Form 497K: Parse Mutual Fund Summary Prospectus Filings with Python
Form 497K is the SEC-mandated summary prospectus for mutual funds and ETFs. EdgarTools parses these filings into structured Python objects, giving you fee tables, expense examples, and performance returns without touching any XBRL (there isn't any). With about 20,000 filings per year, the HTML structure is tightly standardized under Form N-1A rules, making extraction reliable across fund families.
from edgar import find
filing = find("0001683863-25-002784") # Vanguard California Long-Term Tax-Exempt Fund
p = filing.obj()
p

You get the fund name, series ID, tickers, portfolio turnover, fees, expense examples, and average annual returns in one shot.
Access Fee Data
The .fees property returns a DataFrame with one row per share class, showing the breakdown of annual operating expenses:
p.fees

| Column | What it is |
|---|---|
class_name |
Share class name ("Admiral Shares") |
ticker |
Ticker symbol ("VCLAX") |
management_fee |
Management fee as a percentage |
twelve_b1_fee |
12b-1 distribution fee |
other_expenses |
Other operating expenses |
total_annual_expenses |
Gross total before any waivers |
fee_waiver |
Fee waiver or expense reimbursement |
net_expenses |
Net total after waivers |
All fee values are percentages of net assets. A management_fee of 0.08 means 0.08%.
See Expense Examples
The .expense_example property shows the hypothetical cost of holding $10,000 for 1, 3, 5, and 10 years:
p.expense_example
| Column | What it is |
|---|---|
class_name |
Share class name |
ticker |
Ticker symbol |
1yr |
Cost after 1 year |
3yr |
Cost after 3 years |
5yr |
Cost after 5 years |
10yr |
Cost after 10 years |
These are dollar amounts computed by the SEC formula: assume 5% annual return and no change in expense ratios. They are the same hypothetical numbers printed in the paper prospectus.
Read Performance Returns
The .performance property returns average annual total returns across all share classes and any benchmark indices:
p.performance

| Column | What it is |
|---|---|
label |
Return type label (e.g. "Return Before Taxes") |
section |
Share class section header |
1yr |
1-year return as a percentage |
5yr |
5-year return as a percentage |
10yr |
10-year return as a percentage |
since_inception |
Return since inception (if available) |
Benchmark rows (like "Bloomberg Municipal Bond Index") appear alongside fund rows and can be filtered by checking whether the label matches a share class ticker or name.

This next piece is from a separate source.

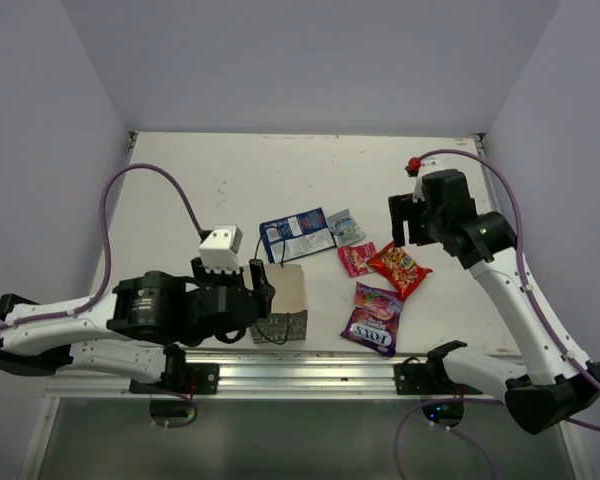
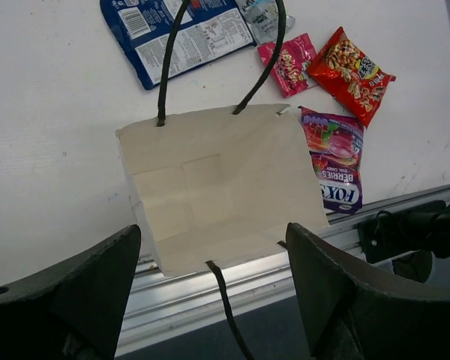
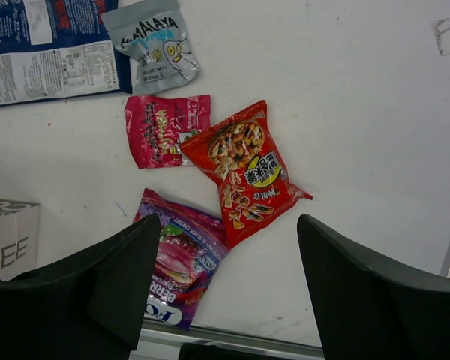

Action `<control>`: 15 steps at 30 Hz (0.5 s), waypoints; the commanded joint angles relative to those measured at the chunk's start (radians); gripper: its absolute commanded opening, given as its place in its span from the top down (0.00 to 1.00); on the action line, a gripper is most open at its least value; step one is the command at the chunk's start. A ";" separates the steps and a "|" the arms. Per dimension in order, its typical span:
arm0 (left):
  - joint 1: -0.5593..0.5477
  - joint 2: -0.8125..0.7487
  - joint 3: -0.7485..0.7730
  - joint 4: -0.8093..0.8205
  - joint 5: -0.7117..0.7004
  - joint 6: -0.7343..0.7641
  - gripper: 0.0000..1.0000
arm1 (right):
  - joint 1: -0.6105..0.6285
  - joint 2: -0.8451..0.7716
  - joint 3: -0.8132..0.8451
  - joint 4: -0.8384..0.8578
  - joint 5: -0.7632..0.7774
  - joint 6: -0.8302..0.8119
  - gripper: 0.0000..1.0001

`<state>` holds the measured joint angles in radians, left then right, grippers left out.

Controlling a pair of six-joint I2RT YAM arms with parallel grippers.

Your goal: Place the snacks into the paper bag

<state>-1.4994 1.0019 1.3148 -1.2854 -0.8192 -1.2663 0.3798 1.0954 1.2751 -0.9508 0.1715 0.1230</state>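
The paper bag (image 1: 286, 300) stands near the table's front edge with its mouth open, beige inside (image 2: 217, 195), black cord handles at its far and near rims. My left gripper (image 1: 261, 290) hovers open at the bag's left, its fingers either side of the mouth (image 2: 212, 229), holding nothing. The snacks lie flat to the bag's right: blue-and-white (image 1: 295, 233), silvery-blue (image 1: 346, 228), pink (image 1: 356, 259), red (image 1: 398, 268) and purple Fox's (image 1: 373, 318). My right gripper (image 1: 404, 222) hangs open above them (image 3: 229, 221), over the red packet (image 3: 247, 172) and the Fox's packet (image 3: 184, 262).
An aluminium rail (image 1: 310, 375) runs along the table's near edge, just in front of the bag and the Fox's packet. A small red part (image 1: 413, 165) sits at the back right by the right arm's cable. Grey walls close in the table on three sides.
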 commanded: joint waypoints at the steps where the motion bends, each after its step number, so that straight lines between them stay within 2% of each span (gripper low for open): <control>1: 0.001 0.009 0.006 -0.031 -0.054 -0.067 0.18 | 0.008 0.020 0.015 0.000 -0.023 -0.013 0.22; 7: 0.008 -0.028 -0.101 -0.031 -0.066 -0.154 0.28 | 0.011 0.021 0.009 0.040 -0.058 -0.005 0.22; 15: 0.048 -0.051 -0.155 -0.031 -0.121 -0.169 0.33 | 0.019 0.041 -0.008 0.069 -0.075 -0.005 0.22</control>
<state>-1.4643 0.9771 1.1782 -1.3045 -0.8589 -1.3796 0.3920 1.1343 1.2732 -0.9241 0.1307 0.1230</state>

Work with Individual Share Classes
The .share_classes property gives you a list of ShareClassFees objects, one per share class, with all fee data as attributes:
for sc in p.share_classes:
print(sc.class_name, sc.ticker, f"{sc.total_annual_expenses}%")
# Investor Shares VCITX 0.14%
# Admiral Shares VCLAX 0.09%
Access individual share class attributes directly:
sc = p.share_classes[0]
sc.management_fee # Decimal('0.13')
sc.twelve_b1_fee # None (Vanguard has no 12b-1 fees)

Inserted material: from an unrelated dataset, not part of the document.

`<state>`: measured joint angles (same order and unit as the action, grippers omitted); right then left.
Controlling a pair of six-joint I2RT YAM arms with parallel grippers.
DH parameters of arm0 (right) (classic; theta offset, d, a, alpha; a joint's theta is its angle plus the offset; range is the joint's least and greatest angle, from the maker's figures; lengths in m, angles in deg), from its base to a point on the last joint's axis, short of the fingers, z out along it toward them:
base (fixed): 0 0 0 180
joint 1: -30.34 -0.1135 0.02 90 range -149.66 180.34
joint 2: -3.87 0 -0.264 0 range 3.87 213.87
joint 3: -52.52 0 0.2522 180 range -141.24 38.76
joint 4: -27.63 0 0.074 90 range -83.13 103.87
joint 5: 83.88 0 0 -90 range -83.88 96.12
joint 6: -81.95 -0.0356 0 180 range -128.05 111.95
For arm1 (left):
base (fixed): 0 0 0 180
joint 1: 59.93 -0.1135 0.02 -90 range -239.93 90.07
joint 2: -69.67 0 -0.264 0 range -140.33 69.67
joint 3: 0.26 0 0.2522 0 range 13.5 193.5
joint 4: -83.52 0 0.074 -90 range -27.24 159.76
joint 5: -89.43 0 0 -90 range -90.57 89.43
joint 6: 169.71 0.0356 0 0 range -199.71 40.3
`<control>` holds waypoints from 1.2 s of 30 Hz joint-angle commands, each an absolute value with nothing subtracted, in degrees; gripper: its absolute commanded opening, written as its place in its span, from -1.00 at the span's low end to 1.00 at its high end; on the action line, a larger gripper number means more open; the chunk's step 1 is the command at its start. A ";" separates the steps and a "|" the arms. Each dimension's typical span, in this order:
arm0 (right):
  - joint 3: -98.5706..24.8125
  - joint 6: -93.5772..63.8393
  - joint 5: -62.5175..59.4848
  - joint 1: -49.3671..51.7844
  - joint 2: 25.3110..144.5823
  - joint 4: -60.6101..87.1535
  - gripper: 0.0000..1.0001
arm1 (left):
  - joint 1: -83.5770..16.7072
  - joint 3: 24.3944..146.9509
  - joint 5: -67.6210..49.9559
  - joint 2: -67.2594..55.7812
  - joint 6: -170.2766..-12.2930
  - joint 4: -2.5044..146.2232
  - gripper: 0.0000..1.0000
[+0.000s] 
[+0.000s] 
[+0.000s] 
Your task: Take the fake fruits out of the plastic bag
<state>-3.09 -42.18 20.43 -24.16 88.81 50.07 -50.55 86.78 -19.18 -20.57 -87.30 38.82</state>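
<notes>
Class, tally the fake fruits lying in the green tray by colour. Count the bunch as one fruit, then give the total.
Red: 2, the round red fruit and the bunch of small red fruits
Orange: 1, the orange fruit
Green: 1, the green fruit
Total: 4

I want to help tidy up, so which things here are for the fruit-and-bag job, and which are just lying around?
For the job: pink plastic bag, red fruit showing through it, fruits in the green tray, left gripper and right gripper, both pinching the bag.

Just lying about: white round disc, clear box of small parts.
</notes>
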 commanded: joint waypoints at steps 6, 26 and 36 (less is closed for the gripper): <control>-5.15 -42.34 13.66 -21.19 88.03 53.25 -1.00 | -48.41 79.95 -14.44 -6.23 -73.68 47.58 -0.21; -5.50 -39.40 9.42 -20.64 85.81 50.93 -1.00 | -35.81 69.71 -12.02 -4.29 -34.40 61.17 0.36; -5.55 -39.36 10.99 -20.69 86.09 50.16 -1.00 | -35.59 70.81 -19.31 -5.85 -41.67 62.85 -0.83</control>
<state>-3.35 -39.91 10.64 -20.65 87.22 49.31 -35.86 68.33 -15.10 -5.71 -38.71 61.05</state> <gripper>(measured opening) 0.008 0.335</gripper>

sc.total_annual_expenses # Decimal('0.14')
sc.expense_1yr # 14 (dollars)
sc.max_sales_load # None (no front-end load)
Compare Fund Families
Using a Fidelity filing from the same form type:
fidelity = find("0000035341-25-000099").obj()
fidelity

The same structure works regardless of fund family because Form N-1A mandates the section layout. Vanguard, Fidelity, BlackRock, and others all produce the same table structure.

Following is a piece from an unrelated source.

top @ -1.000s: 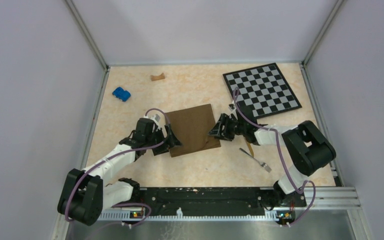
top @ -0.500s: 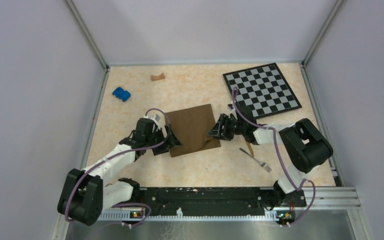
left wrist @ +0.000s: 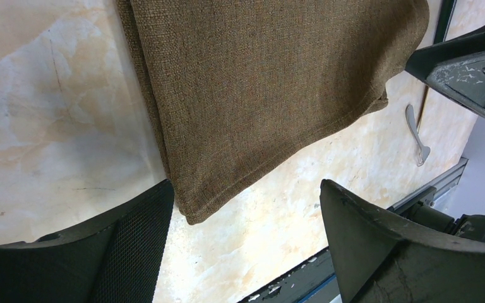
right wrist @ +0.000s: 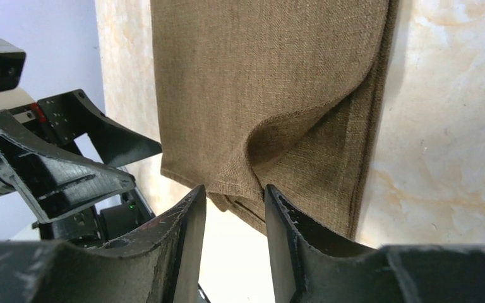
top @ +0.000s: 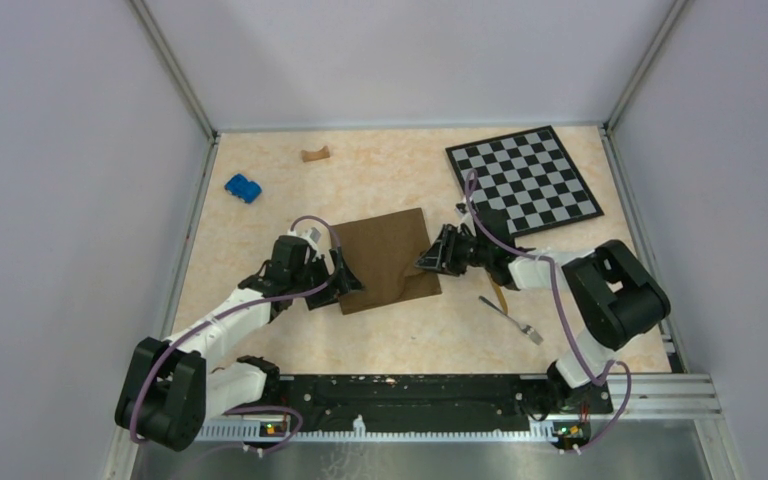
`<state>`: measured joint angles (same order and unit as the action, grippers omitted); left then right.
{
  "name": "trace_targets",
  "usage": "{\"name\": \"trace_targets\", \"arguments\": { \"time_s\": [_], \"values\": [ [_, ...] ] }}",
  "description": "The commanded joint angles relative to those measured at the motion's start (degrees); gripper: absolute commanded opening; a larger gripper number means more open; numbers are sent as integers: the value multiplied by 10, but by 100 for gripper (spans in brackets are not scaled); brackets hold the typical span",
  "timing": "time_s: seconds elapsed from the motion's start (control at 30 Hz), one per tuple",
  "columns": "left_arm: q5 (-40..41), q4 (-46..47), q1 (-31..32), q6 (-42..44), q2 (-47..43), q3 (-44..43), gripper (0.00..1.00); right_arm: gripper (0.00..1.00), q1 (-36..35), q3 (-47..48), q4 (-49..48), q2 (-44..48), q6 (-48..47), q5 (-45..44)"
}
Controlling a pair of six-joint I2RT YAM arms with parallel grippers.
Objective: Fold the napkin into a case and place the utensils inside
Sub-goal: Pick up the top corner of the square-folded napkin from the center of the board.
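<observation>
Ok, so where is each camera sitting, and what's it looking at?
Top: high behind the arms, looking down at the table; both arms show, left gripper and right gripper at the napkin.
Left wrist: on the left arm, looking along the table at a napkin corner; its open fingers show.
Right wrist: on the right arm, looking across the napkin; its fingers pinch a fold.
Shared: both wrist views see the napkin and the other arm's gripper.
</observation>
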<state>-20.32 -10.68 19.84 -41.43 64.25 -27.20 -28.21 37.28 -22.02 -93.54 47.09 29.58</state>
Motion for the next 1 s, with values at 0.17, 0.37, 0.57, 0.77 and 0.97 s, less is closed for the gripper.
{"name": "trace_targets", "arguments": {
  "time_s": [0.17, 0.37, 0.57, 0.77, 0.97],
  "values": [
    [-7, 22, 1, 4, -6, 1, 90, 32, 4, -1, -90, -38, 20, 24],
    [-5, 21, 0, 4, -10, 5, 90, 32, 4, -17, -92, -39, 17, 20],
    [-7, 25, 1, 3, -7, 5, 90, 32, 5, -15, -96, -62, 3, 11],
    [-6, 20, 0, 2, -12, 6, 90, 32, 4, -2, -96, -82, -9, 10],
    [-2, 15, 0, 4, -16, 5, 90, 36, 4, -7, -97, -62, -14, 10]
  ]
}}
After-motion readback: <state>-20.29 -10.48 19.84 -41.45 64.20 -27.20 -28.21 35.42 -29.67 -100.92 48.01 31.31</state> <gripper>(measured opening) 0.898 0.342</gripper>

Search for 497K Filings by Fund Company
from edgar import Company
# Get recent 497K filings for a fund company
vanguard = Company("VANGUARD CALIFORNIA TAX-FREE FUNDS")
filings = vanguard.get_filings(form="497K")
filings.head(5)
To look up a specific fund series across all its filings:
# Multiple filings from the same company CIK will often cover different fund series
for filing in filings.head(10):
p = filing.obj()
print(p.fund_name, p.series_id, p.tickers)
Common Analysis Patterns
Find the cheapest share class
df = p.fees
cheapest = df.loc[df['net_expenses'].fillna(df['total_annual_expenses']).idxmin()]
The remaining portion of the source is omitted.